* _Required work_
Report all lines from the entries below in which "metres" appears.

* _Extracted data_
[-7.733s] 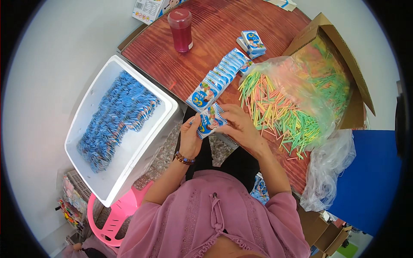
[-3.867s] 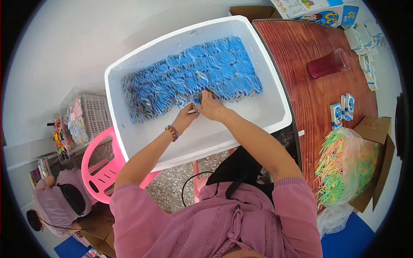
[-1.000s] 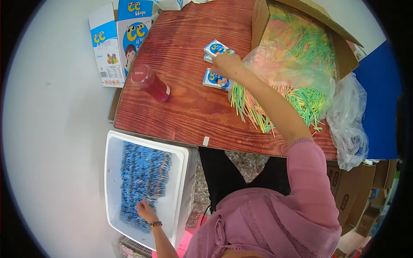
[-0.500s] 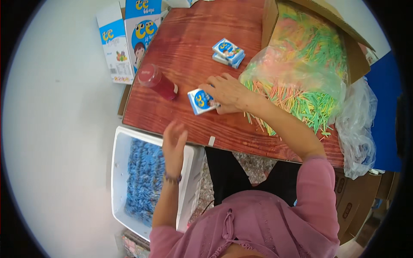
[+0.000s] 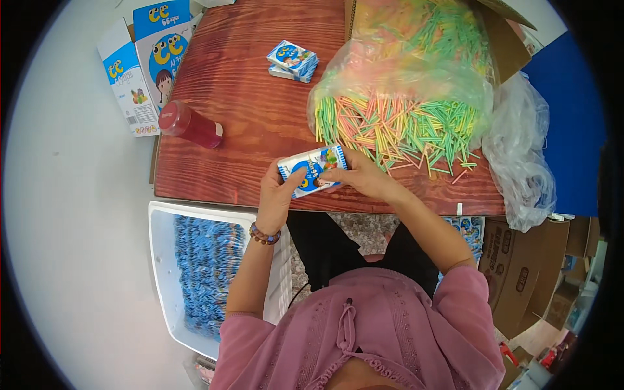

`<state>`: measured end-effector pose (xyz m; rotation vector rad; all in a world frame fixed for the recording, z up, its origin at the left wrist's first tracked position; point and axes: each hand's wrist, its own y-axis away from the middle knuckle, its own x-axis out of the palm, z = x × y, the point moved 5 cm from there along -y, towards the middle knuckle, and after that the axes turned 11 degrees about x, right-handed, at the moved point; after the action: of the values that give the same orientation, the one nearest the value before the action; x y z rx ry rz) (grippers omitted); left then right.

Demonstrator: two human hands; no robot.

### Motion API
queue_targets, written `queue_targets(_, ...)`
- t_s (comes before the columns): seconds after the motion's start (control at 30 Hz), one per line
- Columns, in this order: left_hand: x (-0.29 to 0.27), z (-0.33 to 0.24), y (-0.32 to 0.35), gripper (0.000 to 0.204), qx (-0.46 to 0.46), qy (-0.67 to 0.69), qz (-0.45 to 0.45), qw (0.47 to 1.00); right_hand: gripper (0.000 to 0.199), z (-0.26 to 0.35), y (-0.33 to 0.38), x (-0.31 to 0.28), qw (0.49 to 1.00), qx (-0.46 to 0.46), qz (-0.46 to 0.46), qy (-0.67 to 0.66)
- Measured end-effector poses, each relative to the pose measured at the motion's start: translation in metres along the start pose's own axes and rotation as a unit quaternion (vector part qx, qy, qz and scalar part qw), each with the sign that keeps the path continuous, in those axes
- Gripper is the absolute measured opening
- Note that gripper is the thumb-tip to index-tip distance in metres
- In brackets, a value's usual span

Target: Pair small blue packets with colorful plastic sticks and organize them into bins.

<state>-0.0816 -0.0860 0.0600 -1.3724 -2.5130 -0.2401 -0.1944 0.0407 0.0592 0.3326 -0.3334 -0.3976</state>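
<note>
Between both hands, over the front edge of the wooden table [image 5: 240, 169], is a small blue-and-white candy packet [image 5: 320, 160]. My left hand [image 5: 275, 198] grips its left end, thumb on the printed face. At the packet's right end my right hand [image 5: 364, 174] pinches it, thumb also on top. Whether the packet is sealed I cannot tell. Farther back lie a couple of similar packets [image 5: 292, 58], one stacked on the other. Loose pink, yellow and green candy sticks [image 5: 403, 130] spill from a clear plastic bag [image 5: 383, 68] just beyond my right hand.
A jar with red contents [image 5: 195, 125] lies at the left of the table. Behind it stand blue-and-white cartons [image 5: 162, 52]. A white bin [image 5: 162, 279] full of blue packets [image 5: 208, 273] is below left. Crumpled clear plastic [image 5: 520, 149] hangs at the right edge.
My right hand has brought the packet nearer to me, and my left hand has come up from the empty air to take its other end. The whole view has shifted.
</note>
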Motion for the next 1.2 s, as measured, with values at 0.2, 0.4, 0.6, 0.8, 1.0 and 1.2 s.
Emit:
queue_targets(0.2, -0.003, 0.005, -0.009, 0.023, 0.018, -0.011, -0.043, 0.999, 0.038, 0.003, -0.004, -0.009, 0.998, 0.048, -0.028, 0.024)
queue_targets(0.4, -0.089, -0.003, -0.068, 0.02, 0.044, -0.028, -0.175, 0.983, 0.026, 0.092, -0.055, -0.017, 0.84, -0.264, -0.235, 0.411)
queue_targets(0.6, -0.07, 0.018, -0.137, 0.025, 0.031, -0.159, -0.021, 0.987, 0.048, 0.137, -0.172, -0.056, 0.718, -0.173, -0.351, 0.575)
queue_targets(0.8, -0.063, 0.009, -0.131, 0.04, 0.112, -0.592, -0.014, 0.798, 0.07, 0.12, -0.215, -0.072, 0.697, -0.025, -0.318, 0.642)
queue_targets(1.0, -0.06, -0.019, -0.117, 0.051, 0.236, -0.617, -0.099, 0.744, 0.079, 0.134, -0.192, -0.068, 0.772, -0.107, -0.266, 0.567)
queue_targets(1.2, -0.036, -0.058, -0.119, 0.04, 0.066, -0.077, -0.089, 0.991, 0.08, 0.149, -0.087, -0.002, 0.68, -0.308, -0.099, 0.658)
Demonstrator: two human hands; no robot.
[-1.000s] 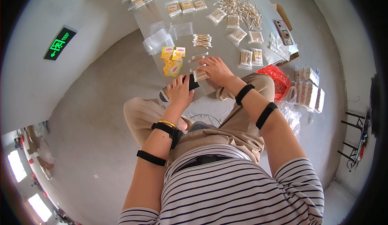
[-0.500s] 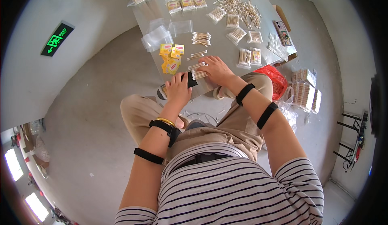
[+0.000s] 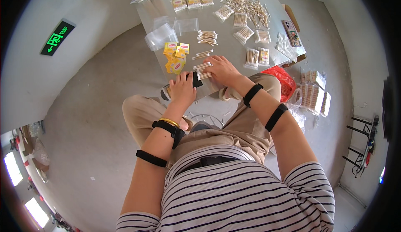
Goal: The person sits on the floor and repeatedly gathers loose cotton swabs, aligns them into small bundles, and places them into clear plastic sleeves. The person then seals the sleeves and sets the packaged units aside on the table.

* _Final answer_
- Measured end-effector poses, each relative to the pose measured at the motion's start: translation in metres along the start pose's own axes and rotation as a unit quaternion (vector part qx, qy, qz and scalar part qw), each with the sign that keeps the path continuous, in those axes
- Note that gripper is the thumb-tip to index-tip distance in metres

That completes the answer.